Each line that includes the word "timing" should be copied from the records.

*** Opening MATERIAL FOR THE TASK ***

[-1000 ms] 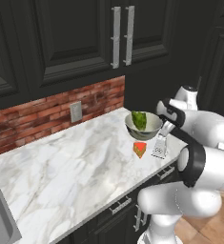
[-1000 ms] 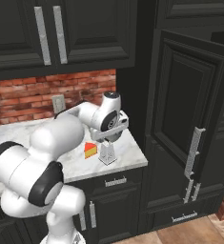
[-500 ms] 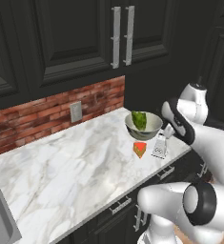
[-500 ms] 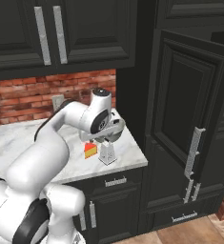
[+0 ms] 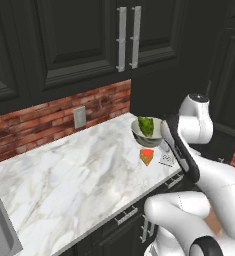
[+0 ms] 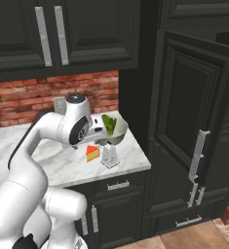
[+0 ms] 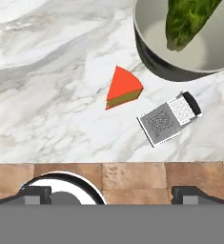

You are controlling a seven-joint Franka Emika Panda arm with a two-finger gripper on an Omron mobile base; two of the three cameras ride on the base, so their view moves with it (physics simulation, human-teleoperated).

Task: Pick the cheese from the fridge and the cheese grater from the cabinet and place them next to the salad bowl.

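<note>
We find the pincer (image 7: 111, 195) spread wide and empty, above the round grey metal salad bowl (image 7: 154, 57) of green lettuce. The small orange-red cheese wedge (image 7: 123, 89) and pale grey perforated cheese grater (image 7: 167, 119) rest just beside that bowl. We judge both placements complete. Around it: white marble counter (image 5: 64, 175), red brick backsplash (image 5: 49, 120), black panelled cabinets (image 5: 84, 45).
</note>
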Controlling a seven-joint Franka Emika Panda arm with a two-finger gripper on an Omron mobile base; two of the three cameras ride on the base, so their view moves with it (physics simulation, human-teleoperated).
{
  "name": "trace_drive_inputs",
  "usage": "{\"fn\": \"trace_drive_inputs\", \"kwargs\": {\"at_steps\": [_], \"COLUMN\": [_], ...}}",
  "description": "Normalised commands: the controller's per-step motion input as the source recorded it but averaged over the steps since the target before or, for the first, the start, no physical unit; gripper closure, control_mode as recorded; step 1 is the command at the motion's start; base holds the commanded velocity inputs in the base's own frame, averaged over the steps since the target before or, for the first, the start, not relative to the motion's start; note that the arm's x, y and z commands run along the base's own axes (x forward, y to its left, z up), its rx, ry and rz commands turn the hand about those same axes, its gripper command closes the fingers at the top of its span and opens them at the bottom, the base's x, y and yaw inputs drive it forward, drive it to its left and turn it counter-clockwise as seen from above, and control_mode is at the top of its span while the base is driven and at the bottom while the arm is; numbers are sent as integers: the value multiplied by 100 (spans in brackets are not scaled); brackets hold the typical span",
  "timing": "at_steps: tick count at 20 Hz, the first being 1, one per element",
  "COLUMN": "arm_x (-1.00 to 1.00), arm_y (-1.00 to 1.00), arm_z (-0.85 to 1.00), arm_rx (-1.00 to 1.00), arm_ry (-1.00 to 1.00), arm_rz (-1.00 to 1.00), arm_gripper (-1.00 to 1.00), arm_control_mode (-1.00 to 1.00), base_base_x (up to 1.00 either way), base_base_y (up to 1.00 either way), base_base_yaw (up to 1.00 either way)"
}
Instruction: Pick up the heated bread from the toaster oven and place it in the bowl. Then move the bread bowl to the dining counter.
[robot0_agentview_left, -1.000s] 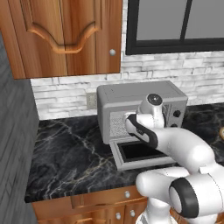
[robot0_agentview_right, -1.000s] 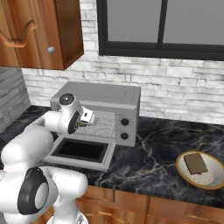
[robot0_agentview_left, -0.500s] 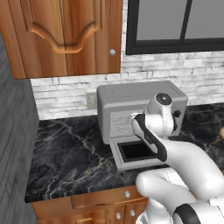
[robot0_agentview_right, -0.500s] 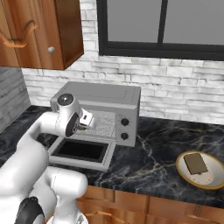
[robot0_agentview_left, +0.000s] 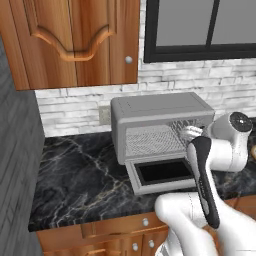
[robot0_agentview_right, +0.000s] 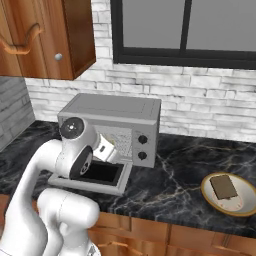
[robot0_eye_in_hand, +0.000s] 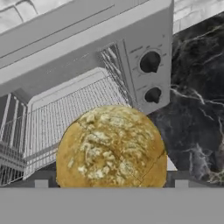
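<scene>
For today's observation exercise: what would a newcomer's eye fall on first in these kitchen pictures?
Probably the golden-brown bread, looming close in the hand view in front of the open toaster oven. Next, the white arm reaching at the oven's mouth on the black marble counter, and the bowl holding a dark square piece to the right.

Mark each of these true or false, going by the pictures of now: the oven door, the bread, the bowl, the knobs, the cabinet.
1. The toaster oven door is down. True.
2. The bread lies in the bowl. False: it sits right in front of the gripper, outside the oven's mouth, and the bowl stands apart on the counter to the oven's right.
3. The bowl holds a flat dark brown square piece. True.
4. The oven has four knobs. False: two black knobs show, one above the other.
5. A wooden cabinet hangs above the counter. True.
</scene>
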Motion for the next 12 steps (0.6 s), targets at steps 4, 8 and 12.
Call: {"fn": "trace_drive_inputs", "kwargs": {"at_steps": [4, 8, 12], "arm_x": [-100, -66, 2], "arm_y": [-93, -100, -100], "arm_z": [93, 63, 3], "arm_rx": [0, 5, 4], "arm_ry": [-14, -1, 44], "arm_rz": [-16, -16, -24], "arm_gripper": [100, 100, 100], "arm_control_mode": [-100, -100, -100], "base_base_x": [0, 0, 0], "base_base_y": [0, 0, 0], "base_base_yaw": [0, 0, 0]}}
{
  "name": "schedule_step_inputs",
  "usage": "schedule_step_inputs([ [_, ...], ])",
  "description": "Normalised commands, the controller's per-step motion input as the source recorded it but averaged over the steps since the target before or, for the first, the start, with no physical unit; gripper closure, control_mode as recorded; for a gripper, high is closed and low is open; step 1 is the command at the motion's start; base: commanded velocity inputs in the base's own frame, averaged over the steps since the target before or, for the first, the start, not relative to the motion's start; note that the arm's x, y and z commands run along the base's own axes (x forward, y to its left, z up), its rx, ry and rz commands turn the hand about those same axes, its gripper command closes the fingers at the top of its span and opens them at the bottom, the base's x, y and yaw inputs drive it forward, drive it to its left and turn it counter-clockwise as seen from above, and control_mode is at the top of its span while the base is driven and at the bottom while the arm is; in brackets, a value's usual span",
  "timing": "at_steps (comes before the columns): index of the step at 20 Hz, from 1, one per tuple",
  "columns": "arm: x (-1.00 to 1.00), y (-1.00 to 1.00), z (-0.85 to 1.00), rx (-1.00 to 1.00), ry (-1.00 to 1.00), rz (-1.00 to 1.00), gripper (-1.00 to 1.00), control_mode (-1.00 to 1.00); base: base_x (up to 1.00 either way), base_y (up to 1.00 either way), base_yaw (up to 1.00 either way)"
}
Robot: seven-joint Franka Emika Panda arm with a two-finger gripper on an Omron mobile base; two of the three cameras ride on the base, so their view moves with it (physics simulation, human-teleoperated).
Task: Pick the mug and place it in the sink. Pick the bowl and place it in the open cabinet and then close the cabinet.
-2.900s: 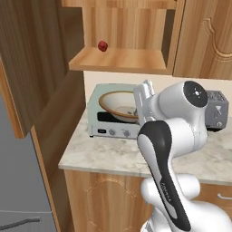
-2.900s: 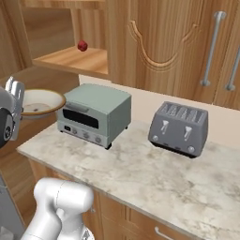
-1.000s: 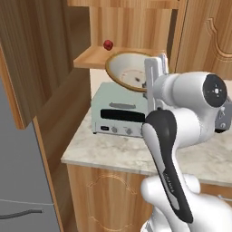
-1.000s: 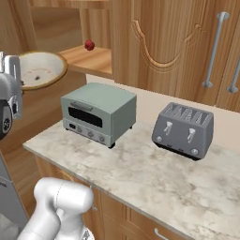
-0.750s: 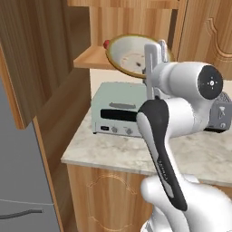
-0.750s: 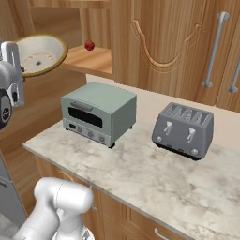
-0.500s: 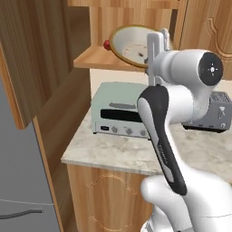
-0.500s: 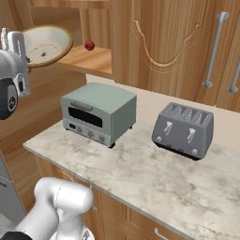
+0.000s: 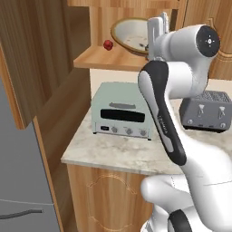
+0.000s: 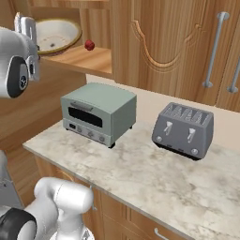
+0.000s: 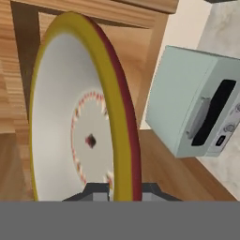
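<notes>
My gripper (image 9: 156, 28) is shut on the rim of the bowl (image 9: 131, 34), a wide shallow bowl with a tan rim and a whitish inside. It holds the bowl tilted at shelf height in the open cabinet (image 9: 104, 59). In the right base view the bowl (image 10: 54, 35) hangs over the shelf (image 10: 89, 58), with the gripper (image 10: 27, 26) at its near edge. The hand view has the bowl (image 11: 75, 117) edge-on, its rim clamped between the fingertips (image 11: 96, 192). Whether the bowl touches the shelf I cannot tell. The mug and the sink are out of view.
A small red fruit (image 9: 108, 45) lies on the shelf beside the bowl. The cabinet door (image 9: 31, 59) stands open at the left. Below, on the marble counter (image 10: 154, 173), sit a pale green toaster oven (image 10: 98, 112) and a grey toaster (image 10: 184, 129).
The arm has risen and carried the bowl from in front of the toaster oven up to the cabinet shelf. The grip on the rim stays the same.
</notes>
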Motion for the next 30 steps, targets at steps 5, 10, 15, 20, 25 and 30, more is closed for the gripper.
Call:
schedule_step_inputs([
  [5, 0.39, -0.21, -0.04, 0.00, 0.31, -0.04, 1.00, -1.00, 0.00, 0.00, 0.00],
  [10, 0.37, -0.03, 0.00, 0.00, 0.17, -0.03, 1.00, -1.00, 0.00, 0.00, 0.00],
  [15, 0.36, 0.00, -0.04, 0.00, 0.12, -0.02, 1.00, -1.00, 0.00, 0.00, 0.00],
  [20, 0.28, 0.00, -0.22, 0.00, 0.16, -0.01, 1.00, -1.00, 0.00, 0.00, 0.00],
  [25, 0.17, 0.00, -0.21, 0.00, 0.11, 0.00, 1.00, -1.00, 0.00, 0.00, 0.00],
  [30, 0.27, 0.00, -0.01, 0.00, -0.04, 0.00, 1.00, -1.00, 0.00, 0.00, 0.00],
])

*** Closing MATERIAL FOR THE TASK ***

PROBLEM SOLUTION
  "timing": "at_steps: tick count at 20 Hz, the first being 1, one per element",
  "timing": "at_steps (comes before the columns): index of the step at 20 Hz, from 1, one per tuple",

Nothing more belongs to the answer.